Um dos grupos monitorados reunia mais de 600 participantes. Outro, com acesso mais restrito, tinha 46 integrantes e foi apontado pelos investigadores como o núcleo mais radicalizado. Nesse ambiente, foram encontradas conversas sobre possíveis atentados, além de materiais relacionados à estrutura de prédios públicos de Brasília.

Palácio do Planalto estava entre os principais alvos

Entre os arquivos analisados pelas autoridades estava uma planta baixa do Palácio do Planalto. As mensagens indicavam que integrantes do grupo discutiam possíveis formas de acesso ao prédio, incluindo rotas de entrada e saída.

Também foram identificados materiais relacionados a outros prédios públicos, como ministérios, o Congresso Nacional e o Supremo Tribunal Federal (STF).

De acordo com as autoridades, o conteúdo encontrado apresentava risco elevado. O ministro da Justiça e Segurança Pública, Wellington César Lima e Silva, afirmou que as conversas analisadas indicavam uma possível preparação para atentados, e não apenas manifestações realizadas no ambiente virtual.

Debate presidencial também aparecia nas conversas

Outro possível alvo mencionado pelos investigados era o prédio onde seria realizado um debate presidencial do segundo turno das eleições de 2026.

Segundo a investigação, uma das mensagens discutia a possibilidade de explodir o edifício que receberia o encontro entre os candidatos.
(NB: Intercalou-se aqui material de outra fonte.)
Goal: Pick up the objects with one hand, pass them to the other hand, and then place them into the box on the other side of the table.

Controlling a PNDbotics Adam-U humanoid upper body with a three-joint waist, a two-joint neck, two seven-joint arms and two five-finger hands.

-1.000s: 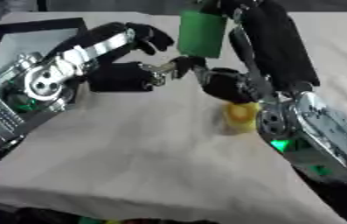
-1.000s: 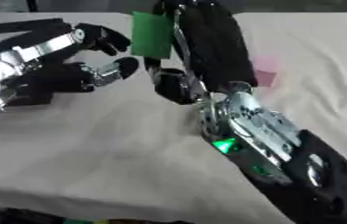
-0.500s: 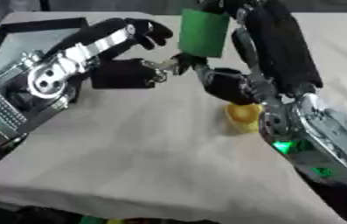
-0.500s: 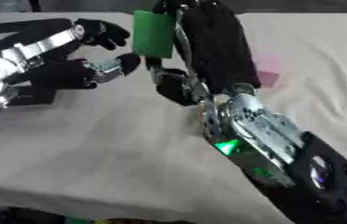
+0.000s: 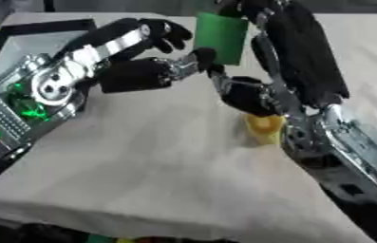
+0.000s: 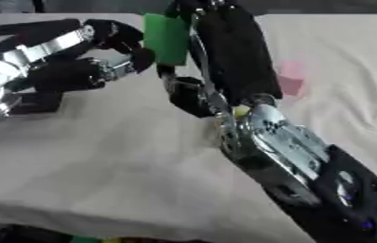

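A yellow cup-shaped thing point(image 5: 263, 128) lies on the table point(image 5: 158, 171) just below the right wrist. Above it the right hand point(image 5: 254, 12) has its fingers curled round a green block point(image 5: 221, 38). The left hand point(image 5: 137, 71) reaches in, fingers half spread, fingertips touching the block's left edge. A pink thing point(image 6: 289, 79) lies beyond the right arm.

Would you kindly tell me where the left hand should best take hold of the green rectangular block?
Probably the bare lower left edge of the green rectangular block, approached from the robot's left. The right hand holds its top and right side, while the left hand is already beside that free edge, fingers spread.
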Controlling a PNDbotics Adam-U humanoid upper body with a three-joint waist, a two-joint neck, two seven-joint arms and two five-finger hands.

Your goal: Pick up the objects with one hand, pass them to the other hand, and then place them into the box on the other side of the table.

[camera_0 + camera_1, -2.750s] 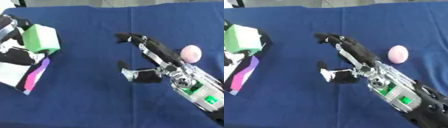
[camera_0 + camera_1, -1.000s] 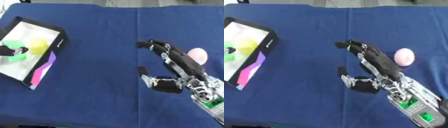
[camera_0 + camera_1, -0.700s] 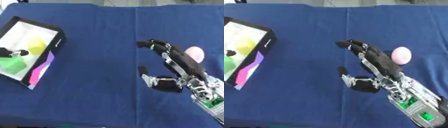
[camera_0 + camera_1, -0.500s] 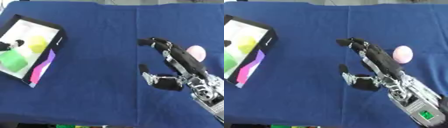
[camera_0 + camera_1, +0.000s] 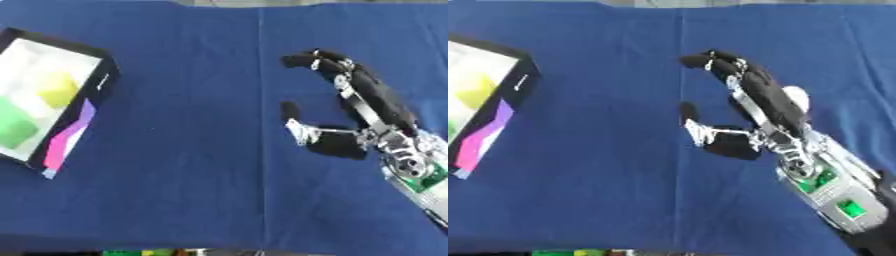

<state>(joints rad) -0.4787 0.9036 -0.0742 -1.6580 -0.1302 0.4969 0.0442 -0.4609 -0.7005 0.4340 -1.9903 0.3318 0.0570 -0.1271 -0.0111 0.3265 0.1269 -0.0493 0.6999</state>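
Note:
An open black-rimmed box (image 5: 106, 76) lies at the table's left edge. Inside it rest a green block (image 5: 15, 129) and a yellow object (image 5: 58, 88). My right hand (image 5: 376, 98) reaches in from the lower right over the blue cloth, open, fingers gently arched, thumb spread, nothing in it. A pale pink ball (image 5: 796, 94) peeks out just behind the hand's right side, mostly hidden by it. My left hand shows in neither view.
A blue cloth (image 5: 175, 165) covers the whole table, with a fold line (image 5: 261, 150) running down the middle. A pink and purple flap (image 5: 68, 140) hangs on the box's near right side.
My left hand has let the green block go in the box and drawn out of view. The right hand now stands in front of the pink ball, hiding most of it.

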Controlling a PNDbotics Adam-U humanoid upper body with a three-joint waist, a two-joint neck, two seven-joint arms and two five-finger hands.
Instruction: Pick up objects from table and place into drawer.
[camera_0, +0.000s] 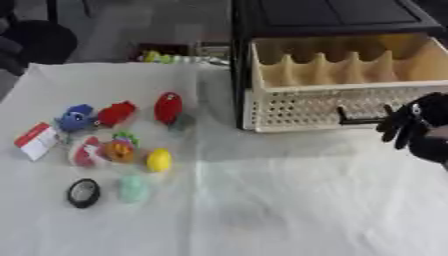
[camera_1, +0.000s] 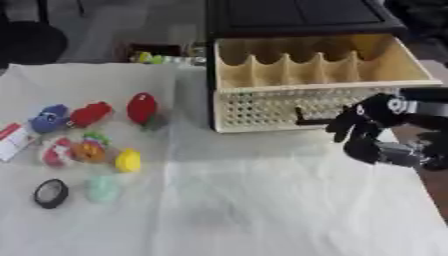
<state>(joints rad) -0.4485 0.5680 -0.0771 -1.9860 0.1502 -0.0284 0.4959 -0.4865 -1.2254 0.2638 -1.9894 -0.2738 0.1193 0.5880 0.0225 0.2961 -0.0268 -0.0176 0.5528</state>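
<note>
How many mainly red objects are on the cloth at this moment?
2 clearly red: a tall red object standing farthest back in the cluster, and a red toy just left of it beside the blue toy. The red-and-white item lower down is only partly red.

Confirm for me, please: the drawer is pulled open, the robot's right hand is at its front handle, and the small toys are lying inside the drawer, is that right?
Not quite. The drawer is open and the right hand is by its dark handle, but the toys are not inside: they lie on the white cloth to the left of the drawer, whose compartments look empty. The left eye view shows this best.
</note>
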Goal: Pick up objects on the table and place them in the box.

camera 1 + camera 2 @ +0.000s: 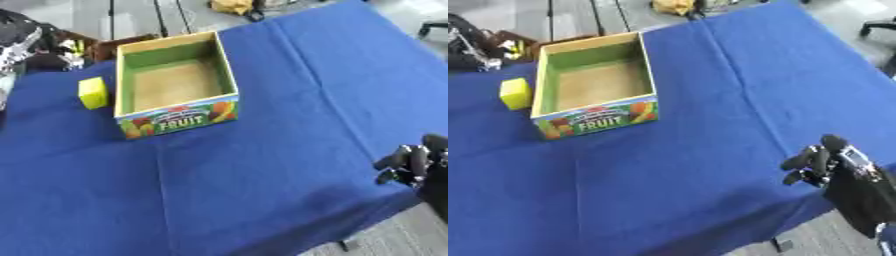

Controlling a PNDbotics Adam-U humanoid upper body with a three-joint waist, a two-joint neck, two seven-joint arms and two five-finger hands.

Até o momento, porém, não foi identificada de forma definitiva qual emissora seria o alvo.

Como diferentes emissoras costumam realizar debates durante o período eleitoral, os investigadores ainda trabalham para determinar a qual evento a conversa fazia referência.

Grupo compartilhava conteúdos extremistas

O material analisado pelo Ciberlab, laboratório do Ministério da Justiça e Segurança Pública especializado em crimes cibernéticos, também teria identificado conteúdos de inspiração neonazista, discursos de ódio e mensagens de incentivo à violência.

Segundo os investigadores, os administradores dos grupos buscavam identificar pessoas dispostas a participar de ações mais violentas, incluindo possíveis homicídios.

A avaliação das autoridades é de que havia risco de que parte dos planos discutidos pudesse avançar para a execução.

Investigação continua

Os aparelhos eletrônicos apreendidos durante a Operação Rede Interrompida continuam sendo analisados pelas autoridades. O objetivo é identificar outros possíveis envolvidos, estabelecer o grau de participação de cada suspeito e verificar a extensão dos planos discutidos nos grupos.

Os investigados poderão responder por crimes como associação criminosa, incitação ao crime, apologia e distribuição de material de conteúdo nazista, conforme o avanço das investigações e as decisões da Justiça.